* TO DO *
Line by line, transcribe the listing below exactly.
[DATA EXTRACT Boundary: Start]
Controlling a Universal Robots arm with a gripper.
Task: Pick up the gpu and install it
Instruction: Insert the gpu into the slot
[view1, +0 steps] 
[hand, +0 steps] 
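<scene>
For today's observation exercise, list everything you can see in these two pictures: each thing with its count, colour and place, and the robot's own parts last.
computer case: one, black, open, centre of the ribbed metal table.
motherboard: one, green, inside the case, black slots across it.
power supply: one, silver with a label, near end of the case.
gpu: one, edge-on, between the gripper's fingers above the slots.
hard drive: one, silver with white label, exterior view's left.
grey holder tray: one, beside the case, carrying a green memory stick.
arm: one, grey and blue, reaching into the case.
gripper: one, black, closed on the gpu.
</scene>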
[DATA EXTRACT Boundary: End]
* ANSWER BOX *
Controlling a Universal Robots arm with a gripper.
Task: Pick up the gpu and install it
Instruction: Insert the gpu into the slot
[view1, +0 steps] 
[hand, +0 steps] 
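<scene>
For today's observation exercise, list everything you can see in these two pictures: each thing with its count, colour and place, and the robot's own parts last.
computer case: one, black, open, centre of the ribbed metal table.
motherboard: one, green, inside the case, black slots across it.
power supply: one, silver with a label, near end of the case.
gpu: one, edge-on, between the gripper's fingers above the slots.
hard drive: one, silver with white label, exterior view's left.
grey holder tray: one, beside the case, carrying a green memory stick.
arm: one, grey and blue, reaching into the case.
gripper: one, black, closed on the gpu.
</scene>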

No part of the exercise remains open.